Chapter 2. Setting up SIPPI

Table of Contents

prior: The a priori model
Types of a priori models
Sampling the prior
Sequential Gibbs sampling / Conditional Re-sampling
data: Data and data uncertainties/noise
Gaussian measurement noise
Gaussian modeling error
forward: The forward model
Validating prior, data, and forward

tomography example This section contains information about how to use and control SIPPI, which requires one to

[For examples of how to apply SIPPI for different problems, see the section with examples].

prior: The a priori model

A priori information is defined by the prior Matlab structure. Any number of different types of a priori models can be defined. For example a 1D uniform prior can be defined in prior{1}, and 2D Gaussian prior can be defined in prior{2}.

Once a prior data structure has been defined (see examples below), a realization from the prior model can be generated using

m=sippi_prior(prior);

The realization from the prior can be visualized using

sippi_plot_prior(prior,m);

A sample (many realizations) from the prior can be visualized using

m=sippi_plot_prior_sample(prior);

All a priori model types in SIPPI allow to generate a new model in the vicinity of a current model using

[m_new,prior]=sippi_prior(prior,m);

in such a way that the prior model will be sampled if the process is repeated (see Sequential Gibbs Sampling).

Types of a priori models

Six types of a priori models are available, and can be selected by setting the type in the prior structure using e.q. prior{1}.type='gaussian'.

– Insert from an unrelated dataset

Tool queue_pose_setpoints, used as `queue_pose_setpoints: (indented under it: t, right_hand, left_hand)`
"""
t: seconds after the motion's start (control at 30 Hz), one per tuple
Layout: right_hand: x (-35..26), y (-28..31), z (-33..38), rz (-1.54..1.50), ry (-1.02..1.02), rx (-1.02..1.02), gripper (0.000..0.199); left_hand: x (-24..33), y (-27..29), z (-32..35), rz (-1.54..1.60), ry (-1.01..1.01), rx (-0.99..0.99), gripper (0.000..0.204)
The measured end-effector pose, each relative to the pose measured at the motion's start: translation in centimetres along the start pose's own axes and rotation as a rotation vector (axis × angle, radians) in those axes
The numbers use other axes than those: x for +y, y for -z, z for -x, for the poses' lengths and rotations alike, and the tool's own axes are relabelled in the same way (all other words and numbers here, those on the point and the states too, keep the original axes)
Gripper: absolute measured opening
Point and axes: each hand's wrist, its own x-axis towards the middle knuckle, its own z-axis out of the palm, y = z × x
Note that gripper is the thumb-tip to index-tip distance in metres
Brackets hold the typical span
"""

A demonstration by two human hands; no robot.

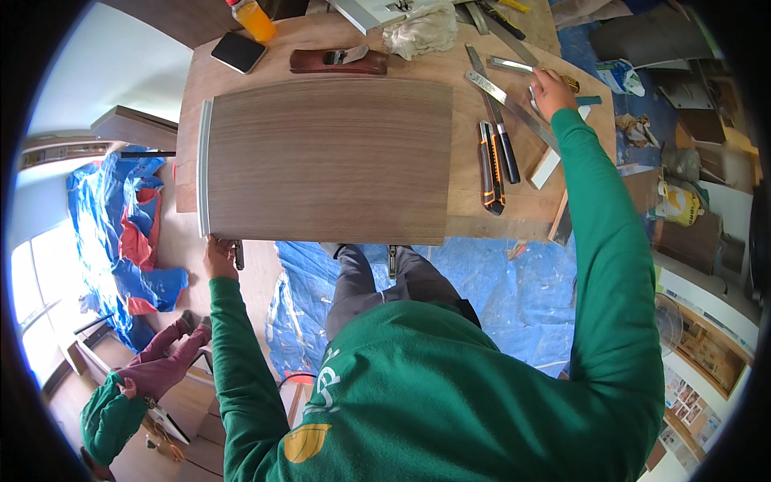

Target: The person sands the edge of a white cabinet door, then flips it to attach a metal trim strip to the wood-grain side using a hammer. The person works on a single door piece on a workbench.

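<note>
A brown wood-grain panel lies on the workbench, a pale edge strip along its left side. My left hand grips the panel's near left corner, fingers closed, beside a small dark metal fitting. At the far right of the bench my right hand has its fingers curled down among the tools. It partly covers a slim tool with a silver blade and a dark-and-yellow handle end; what it holds, if anything, is hidden. Near it lies a steel ruler.
An orange-black utility knife and a black-handled tool lie right of the panel. Beyond it are a wooden hand plane, phone, orange drink bottle and white cloth. Another person is at lower left.
</note>
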Motion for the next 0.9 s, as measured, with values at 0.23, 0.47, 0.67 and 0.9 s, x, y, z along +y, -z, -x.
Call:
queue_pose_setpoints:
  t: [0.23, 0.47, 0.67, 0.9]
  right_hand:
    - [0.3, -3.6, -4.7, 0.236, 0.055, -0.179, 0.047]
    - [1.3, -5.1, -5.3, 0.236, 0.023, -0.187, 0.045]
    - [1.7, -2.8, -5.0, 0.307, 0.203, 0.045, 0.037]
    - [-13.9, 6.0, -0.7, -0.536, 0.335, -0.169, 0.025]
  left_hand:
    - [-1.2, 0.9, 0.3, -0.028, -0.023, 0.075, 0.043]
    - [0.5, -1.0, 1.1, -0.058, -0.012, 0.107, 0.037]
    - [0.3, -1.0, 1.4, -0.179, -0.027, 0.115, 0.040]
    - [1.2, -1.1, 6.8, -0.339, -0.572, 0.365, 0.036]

The UNIFORM type prior specifies an uncorrelated ND uniform model.

The GAUSSIAN type prior specifies a 1D generalized Gaussian model.

The FFTMA type prior specifies a 1D-3D Gaussian type a priori model based on the FFT Moving Average method, which is very efficient for unconditional sampling, and for defining a prior Gaussian model with variable/uncertain mean, variance, ranges, and rotation.

The CHOLESKY type prior specifies a 1D-3D Gaussian type a priori model based on Cholesky decomposition of the covariance model,

The VISIM type prior model specifies 1D-3D Gaussian models, utilizing both sequential Gaussian simulation (SGSIM) and direct sequential simulation (DSSIM) that can be conditioned to data of both point- and volume support and linear average data.

The PLURIGAUSSIAN type prior model specifies 1D-3D pluriGaussian. It is a type if truncated Gaussian model that can be used for efficient simulation of categorical values.

The MPS type prior model specifies a 1D-3D multiple-point-based statistical prior model, based on the MPSlib(C++) C++ library. Simulation types includes SNESIM (based on a search tree or list), ENESIM, and GENESIM (generalized ENESIM).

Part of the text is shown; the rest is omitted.